Мужчины понимающе преглянулись и криво улыбнулись друг другу.
Они дошли до камеры Марса, и Таранис попросил надсмотрщика:
— Дружище, я точно не сбегу никуда. Слишком мне хреново. Позволь с товарищем немного поболтать.
Надсмотрщик кивнул, погрозил им обоим кулаком на всякий случай и удалился.
Марс мерял шагами камеру.
— Хватит уже мельтешить! Сядь. А то у меня самого голова кругом пойдет. Уймись. Ну, выскочишь ты сейчас. Добежишь до гостевых покоев. Там охраны полно. Схватят, в карцер, к столбу, плетка.
— Мне не страшно.
— А о Гайе ты подумал, дурья башка?! Ее принесут истерзанную, а тут еще и ты после сорока плеток? И что ей делать?
— Как… истерзанную…, - у Марса подкосились колени и он буквально упал на солому. — Это мне больно думать, что она в чьих-то руках. Но женщины, которые были в моих руках, всегда благодарили. И просили еще… У меня и девственницы были.
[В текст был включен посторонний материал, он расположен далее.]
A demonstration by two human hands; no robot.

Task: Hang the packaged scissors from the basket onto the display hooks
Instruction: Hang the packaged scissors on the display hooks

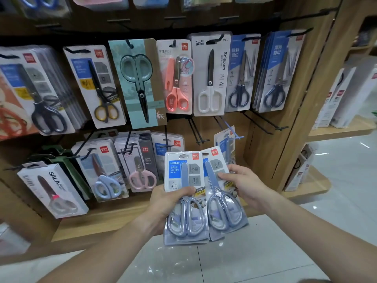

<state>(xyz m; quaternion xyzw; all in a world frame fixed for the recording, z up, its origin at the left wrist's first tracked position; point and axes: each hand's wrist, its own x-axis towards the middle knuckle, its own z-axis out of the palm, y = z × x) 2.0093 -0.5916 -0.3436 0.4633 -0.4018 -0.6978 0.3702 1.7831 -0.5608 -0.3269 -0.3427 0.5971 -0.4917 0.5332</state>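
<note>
I've got two packs of blue-grey scissors in front of the display board. My left hand (163,198) grips the left pack (184,198) at its left edge, thumb curled over the front just above the handles. My right hand (243,185) holds the right pack (223,193) from its right edge, fingers (224,176) curled onto the front of the card beside the blade. The two packs touch along their inner edges, the right one tilted with its top leaning left and slipping slightly behind the other. Both hang holes point up, toward the lower row of hooks.

Just above the packs I see a blue hook (234,132) carrying one matching pack (224,144) near the right end of the lower row; that pack is partly hidden behind the ones I hold. To its left, bare black hooks (199,132) stick out of the wooden board (263,144). Farther left on the same row hang a pink pair (142,177), a pale blue pair (106,185) and a white boxed pair marked SALA (54,189). The upper row is full: teal card (137,82), coral pair (176,78), white-handled pair (211,74), navy pairs (240,74). I cannot see the basket.
</note>
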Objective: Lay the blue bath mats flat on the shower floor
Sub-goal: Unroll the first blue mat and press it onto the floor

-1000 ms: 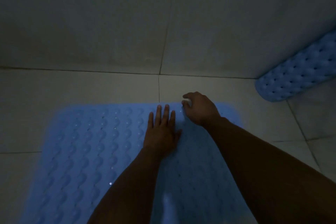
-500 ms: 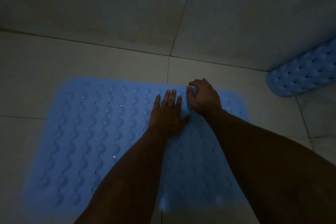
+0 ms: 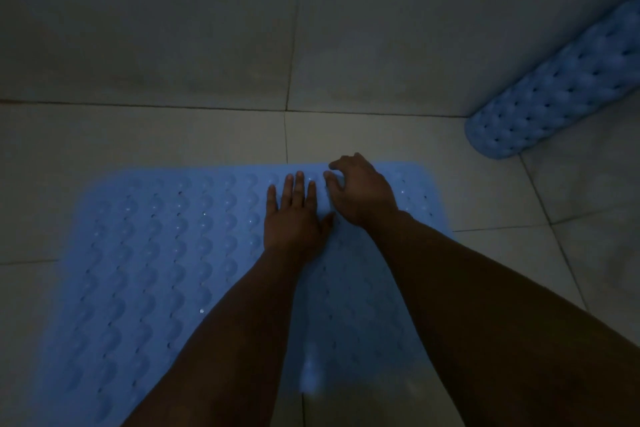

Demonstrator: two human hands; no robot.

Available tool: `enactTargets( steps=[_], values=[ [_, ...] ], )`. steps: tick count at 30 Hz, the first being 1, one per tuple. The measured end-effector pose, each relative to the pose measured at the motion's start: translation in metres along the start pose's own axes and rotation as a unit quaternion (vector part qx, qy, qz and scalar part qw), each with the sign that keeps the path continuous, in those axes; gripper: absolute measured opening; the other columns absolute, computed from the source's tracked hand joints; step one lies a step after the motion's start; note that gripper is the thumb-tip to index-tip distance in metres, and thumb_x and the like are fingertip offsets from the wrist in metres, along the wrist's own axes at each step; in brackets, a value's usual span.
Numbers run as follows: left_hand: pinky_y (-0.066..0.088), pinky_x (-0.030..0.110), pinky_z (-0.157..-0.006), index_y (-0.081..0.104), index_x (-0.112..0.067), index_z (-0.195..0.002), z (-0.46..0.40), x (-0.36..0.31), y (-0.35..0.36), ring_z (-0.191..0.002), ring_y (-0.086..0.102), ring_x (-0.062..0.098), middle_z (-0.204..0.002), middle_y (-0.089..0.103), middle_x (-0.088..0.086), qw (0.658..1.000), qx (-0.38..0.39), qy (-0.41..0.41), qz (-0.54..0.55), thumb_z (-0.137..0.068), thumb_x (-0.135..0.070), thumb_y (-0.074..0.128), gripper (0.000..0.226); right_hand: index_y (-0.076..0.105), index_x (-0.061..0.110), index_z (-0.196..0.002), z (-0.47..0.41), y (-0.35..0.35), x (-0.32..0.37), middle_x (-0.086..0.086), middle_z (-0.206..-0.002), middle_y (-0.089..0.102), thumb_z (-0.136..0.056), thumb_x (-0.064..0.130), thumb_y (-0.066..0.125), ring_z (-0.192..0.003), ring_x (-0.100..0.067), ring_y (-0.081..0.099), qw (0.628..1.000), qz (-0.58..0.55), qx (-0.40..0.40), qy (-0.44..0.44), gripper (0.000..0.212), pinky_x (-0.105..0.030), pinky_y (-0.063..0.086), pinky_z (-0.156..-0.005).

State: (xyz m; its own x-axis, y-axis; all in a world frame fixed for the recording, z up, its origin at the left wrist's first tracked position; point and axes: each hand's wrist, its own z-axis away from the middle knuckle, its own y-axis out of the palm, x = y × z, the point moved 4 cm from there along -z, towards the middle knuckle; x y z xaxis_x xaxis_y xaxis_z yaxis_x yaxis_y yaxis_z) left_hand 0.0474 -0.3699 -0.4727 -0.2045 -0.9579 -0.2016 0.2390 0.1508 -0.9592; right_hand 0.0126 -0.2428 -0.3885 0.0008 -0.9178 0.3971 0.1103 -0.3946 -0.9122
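A blue bath mat [image 3: 149,253] with rows of round bumps lies spread flat on the tiled shower floor, filling the lower middle of the dim head view. My left hand [image 3: 294,218] rests palm down on it near its far edge, fingers straight and together. My right hand [image 3: 362,192] sits just to the right, fingers curled, fingertips touching the mat's far edge; whether it pinches the mat is unclear. A second blue bath mat [image 3: 557,94], rolled into a tube, lies against the wall at the right.
A tiled wall [image 3: 173,28] rises just beyond the mat's far edge. Pale floor tiles [image 3: 588,253] with dark grout lines show to the right and left of the mat. The room is very dark.
Both hands stay on the flat mat's far edge, and the right fingers keep working at it. The camera has shifted, so the mat and the roll sit differently in view.
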Motion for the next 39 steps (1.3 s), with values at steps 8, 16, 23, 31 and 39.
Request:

— В твоих, — заметил кельт. — И в моих. Рагнар наш вон на пирушке этой на днях, говорит, пятерых ублажил. А попадись она такому гаду, как Вульфрик?
Марс сжал голову руками и застонал в голос:
— Нет. Не могу. Тогда ее точно надо спасать!
— Думать раньше надо было. И не только головой, но и даже головкой. Если бы сам ее взял, а не только целовался бы по углам, ей бы не так больно было бы принять другого мужчину.
— Прекрати! — Марс вцепился в плечи друга всеми пальцами, позабыв, что у того болит рана.
Таранис зашипел от боли, и это отрезвило Марса.
— Прости.
— Забыли. Успокоился?
— Да.
— Сиди и жди ее спокойно. Ей твое утешение понадобится, а не сцены ревности. Хочешь поревновать, так ревнуй меня к Луцилле, она ж не тебя в конце концов выбрала для постоянных встреч.
Марс расширенными глазами посмотрел на друга:
— А врач?
— Вот тебе и ответ. Рениту я люблю, как ты свою Гайю. А Луцилла? Все мы тут что-то делаем не по своей воле. Думать-то о хорошем даже в этот момент никто не запрещал.
И он побрел в валентрудий, чувствуя, что поднять рук почти не может.
Рениту он застал заплаканной и усталой, снова в серой хламиде и с убранными под туго завязанное покрывало волосами.
— Любимая, что случилось? — он хотел ее обнять, но с трудом сомкнул руки на ее талии.
— Ты как? — она бросилась его осматривать и ощупывать. — Болит?
Он прикрыл ресницы, не в силах лгать, но и не желая ей жаловаться.
— Ложись, — она показала ему на стол. — Ты же мылся уже?
Он кивнул и легко запрыгнул на прохладный мрамор.
— Что ты собралась делать? Ран же нет. Я старался поберечься, чтобы не нагружать тебя работой.